- [PROBLEM DESCRIPTION] Return all the data verbatim but without images.

- [SOURCE MATERIAL]
********************

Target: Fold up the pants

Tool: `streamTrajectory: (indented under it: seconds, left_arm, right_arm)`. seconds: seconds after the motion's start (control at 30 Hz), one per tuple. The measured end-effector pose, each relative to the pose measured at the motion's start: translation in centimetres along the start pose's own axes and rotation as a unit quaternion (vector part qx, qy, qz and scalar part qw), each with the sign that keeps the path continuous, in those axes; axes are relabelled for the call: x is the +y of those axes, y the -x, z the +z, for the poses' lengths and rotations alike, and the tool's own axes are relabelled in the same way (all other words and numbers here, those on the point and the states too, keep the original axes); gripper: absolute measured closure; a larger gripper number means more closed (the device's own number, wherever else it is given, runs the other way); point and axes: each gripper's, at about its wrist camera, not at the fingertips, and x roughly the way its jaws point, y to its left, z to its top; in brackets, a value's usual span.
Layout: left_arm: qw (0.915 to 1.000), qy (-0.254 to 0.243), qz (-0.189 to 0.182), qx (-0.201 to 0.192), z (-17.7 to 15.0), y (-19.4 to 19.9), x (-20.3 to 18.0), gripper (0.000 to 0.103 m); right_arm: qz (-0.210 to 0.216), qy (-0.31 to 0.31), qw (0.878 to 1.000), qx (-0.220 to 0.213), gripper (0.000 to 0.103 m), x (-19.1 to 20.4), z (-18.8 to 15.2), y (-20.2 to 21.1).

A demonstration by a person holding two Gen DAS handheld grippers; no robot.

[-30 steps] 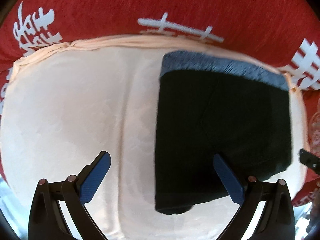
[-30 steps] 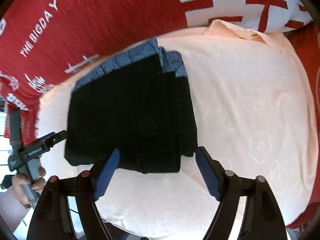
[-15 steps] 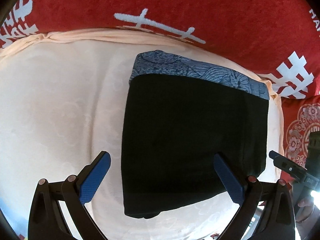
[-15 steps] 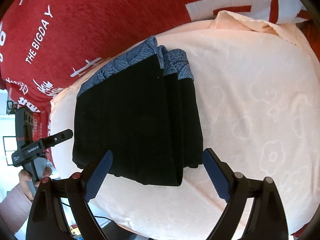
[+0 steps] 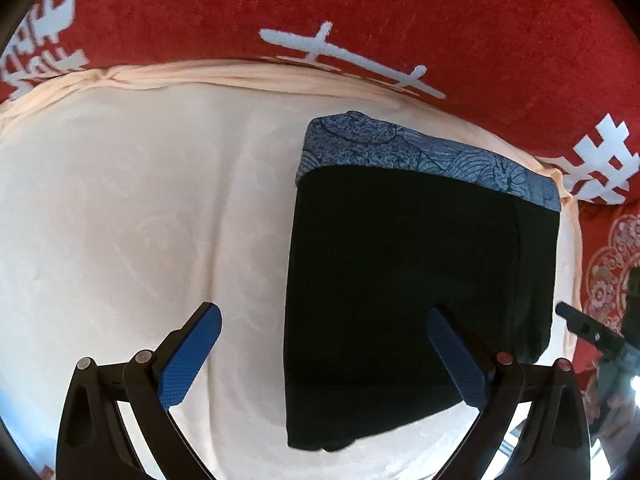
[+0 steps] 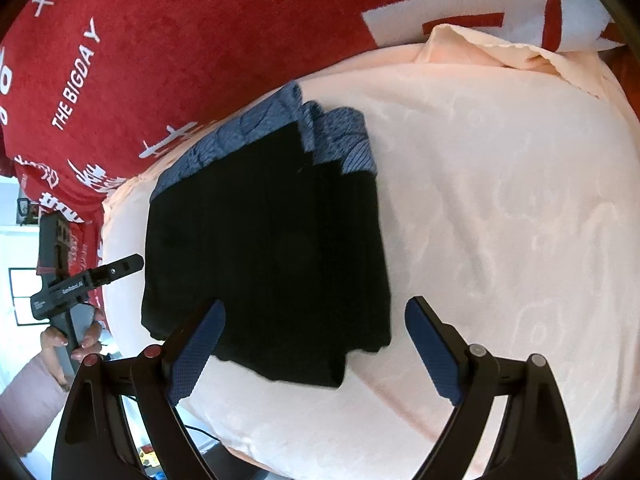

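On the peach blanket [image 5: 120, 208] lie our black pants [image 5: 408, 280], already folded into a compact, roughly square stack, with the blue patterned waistband [image 5: 424, 156] along the edge nearest the red cover [image 5: 320, 4] that borders the blanket. We hold both claws above the blanket, off the cloth, gripping nothing. Our left claw [image 5: 324, 356] stands wide open; measured from the pants, its one blue pad hangs over their near part and the other hangs over bare blanket to the stack's side. Our right claw [image 6: 316, 352] is likewise spread wide, one pad over the pants' near corner and the other past their free side edge. From the right wrist view the layered edges of the fold [image 6: 340, 148] show on the side of the pants toward the open blanket, and the left claw appears just beyond the opposite side, held by a hand [image 6: 68, 340]. The stack's slightly longer axis runs from waistband to near hem, pointing away from both claws, so each claw flanks one side of the pants and neither is clearly nearer. We judge the folding all but done; at most a last tidying of the stepped edges remains.
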Motion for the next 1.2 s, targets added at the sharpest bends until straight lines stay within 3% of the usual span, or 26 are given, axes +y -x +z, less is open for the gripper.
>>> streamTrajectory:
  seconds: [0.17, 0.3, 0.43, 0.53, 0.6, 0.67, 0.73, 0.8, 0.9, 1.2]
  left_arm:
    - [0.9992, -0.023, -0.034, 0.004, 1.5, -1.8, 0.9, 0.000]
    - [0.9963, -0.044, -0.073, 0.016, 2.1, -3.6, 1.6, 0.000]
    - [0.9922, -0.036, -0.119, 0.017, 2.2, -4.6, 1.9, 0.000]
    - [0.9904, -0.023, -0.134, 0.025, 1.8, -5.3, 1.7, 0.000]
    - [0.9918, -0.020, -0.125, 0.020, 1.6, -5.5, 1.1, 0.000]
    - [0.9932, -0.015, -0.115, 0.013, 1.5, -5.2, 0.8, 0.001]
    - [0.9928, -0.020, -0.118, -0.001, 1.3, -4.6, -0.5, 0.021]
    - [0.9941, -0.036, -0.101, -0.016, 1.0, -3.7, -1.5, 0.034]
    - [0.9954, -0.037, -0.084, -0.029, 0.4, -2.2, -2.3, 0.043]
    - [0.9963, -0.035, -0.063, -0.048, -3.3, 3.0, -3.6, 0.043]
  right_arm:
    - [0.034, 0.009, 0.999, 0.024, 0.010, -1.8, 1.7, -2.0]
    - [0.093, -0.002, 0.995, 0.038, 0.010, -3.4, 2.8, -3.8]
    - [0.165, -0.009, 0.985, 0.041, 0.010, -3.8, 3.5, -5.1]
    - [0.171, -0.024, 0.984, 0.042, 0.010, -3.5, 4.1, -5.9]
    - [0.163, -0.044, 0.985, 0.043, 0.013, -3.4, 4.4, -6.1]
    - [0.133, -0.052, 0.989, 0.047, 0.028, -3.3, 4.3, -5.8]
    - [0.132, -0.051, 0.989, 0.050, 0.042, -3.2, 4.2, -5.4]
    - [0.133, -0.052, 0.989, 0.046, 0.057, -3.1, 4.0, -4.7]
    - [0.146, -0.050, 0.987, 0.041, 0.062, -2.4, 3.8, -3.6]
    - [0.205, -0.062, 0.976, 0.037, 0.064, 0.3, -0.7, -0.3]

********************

- [EXERCISE RESPONSE]
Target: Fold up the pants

Tool: `streamTrajectory: (indented under it: seconds, left_arm, right_arm)`. seconds: seconds after the motion's start (control at 30 Hz), one per tuple. The measured end-effector pose, each relative to the pose measured at the motion's start: translation in centimetres along the start pose's own axes and rotation as a unit quaternion (vector part qx, qy, qz and scalar part qw), each with the sign that keeps the path continuous, in those axes; axes are relabelled for the call: x is the +y of those axes, y the -x, z the +z, for the poses' lengths and rotations alike, and the tool's own axes are relabelled in the same way (all other words and numbers here, those on the point and the states too, keep the original axes); gripper: absolute measured closure; a larger gripper number means more closed (the device's own number, wherever else it is given, runs the other way); point and axes: each gripper's, at about its wrist camera, not at the fingertips, and x roughly the way its jaws point, y to its left, z to its top; in brackets, a value's usual span.
Layout: left_arm: qw (0.915 to 1.000), qy (-0.254 to 0.243), qz (-0.189 to 0.182), qx (-0.201 to 0.192), z (-17.7 to 15.0), y (-19.4 to 19.9), x (-20.3 to 18.0), gripper (0.000 to 0.103 m); right_arm: qz (-0.210 to 0.216), qy (-0.31 to 0.31), qw (0.878 to 1.000), qx (-0.220 to 0.213), gripper (0.000 to 0.103 m), x (-19.1 to 20.4), z (-18.8 to 15.2), y (-20.2 to 21.1).

A demonstration by a person holding two Gen DAS handheld grippers; no robot.

[-30 steps] 
[-30 steps] 
[-15 steps] 
[-15 steps] 
[+0 steps] 
[+0 steps] 

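On the peach blanket [image 5: 120, 208] lie our black pants [image 5: 408, 280], already folded into a compact, roughly square stack, with the blue patterned waistband [image 5: 424, 156] along the edge nearest the red cover [image 5: 320, 4] that borders the blanket. We hold both claws above the blanket, off the cloth, gripping nothing. Our left claw [image 5: 324, 356] stands wide open; measured from the pants, its one blue pad hangs over their near part and the other hangs over bare blanket to the stack's side. Our right claw [image 6: 316, 352] is likewise spread wide, one pad over the pants' near corner and the other past their free side edge. From the right wrist view the layered edges of the fold [image 6: 340, 148] show on the side of the pants toward the open blanket, and the left claw appears just beyond the opposite side, held by a hand [image 6: 68, 340]. The stack's slightly longer axis runs from waistband to near hem, pointing away from both claws, so each claw flanks one side of the pants and neither is clearly nearer. We judge the folding all but done; at most a last tidying of the stepped edges remains.
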Motion for the next 1.2 s, targets added at the sharpest bends until straight lines stay within 3% of the usual span, or 26 are given, axes +y -x +z, less is open for the gripper.
>>> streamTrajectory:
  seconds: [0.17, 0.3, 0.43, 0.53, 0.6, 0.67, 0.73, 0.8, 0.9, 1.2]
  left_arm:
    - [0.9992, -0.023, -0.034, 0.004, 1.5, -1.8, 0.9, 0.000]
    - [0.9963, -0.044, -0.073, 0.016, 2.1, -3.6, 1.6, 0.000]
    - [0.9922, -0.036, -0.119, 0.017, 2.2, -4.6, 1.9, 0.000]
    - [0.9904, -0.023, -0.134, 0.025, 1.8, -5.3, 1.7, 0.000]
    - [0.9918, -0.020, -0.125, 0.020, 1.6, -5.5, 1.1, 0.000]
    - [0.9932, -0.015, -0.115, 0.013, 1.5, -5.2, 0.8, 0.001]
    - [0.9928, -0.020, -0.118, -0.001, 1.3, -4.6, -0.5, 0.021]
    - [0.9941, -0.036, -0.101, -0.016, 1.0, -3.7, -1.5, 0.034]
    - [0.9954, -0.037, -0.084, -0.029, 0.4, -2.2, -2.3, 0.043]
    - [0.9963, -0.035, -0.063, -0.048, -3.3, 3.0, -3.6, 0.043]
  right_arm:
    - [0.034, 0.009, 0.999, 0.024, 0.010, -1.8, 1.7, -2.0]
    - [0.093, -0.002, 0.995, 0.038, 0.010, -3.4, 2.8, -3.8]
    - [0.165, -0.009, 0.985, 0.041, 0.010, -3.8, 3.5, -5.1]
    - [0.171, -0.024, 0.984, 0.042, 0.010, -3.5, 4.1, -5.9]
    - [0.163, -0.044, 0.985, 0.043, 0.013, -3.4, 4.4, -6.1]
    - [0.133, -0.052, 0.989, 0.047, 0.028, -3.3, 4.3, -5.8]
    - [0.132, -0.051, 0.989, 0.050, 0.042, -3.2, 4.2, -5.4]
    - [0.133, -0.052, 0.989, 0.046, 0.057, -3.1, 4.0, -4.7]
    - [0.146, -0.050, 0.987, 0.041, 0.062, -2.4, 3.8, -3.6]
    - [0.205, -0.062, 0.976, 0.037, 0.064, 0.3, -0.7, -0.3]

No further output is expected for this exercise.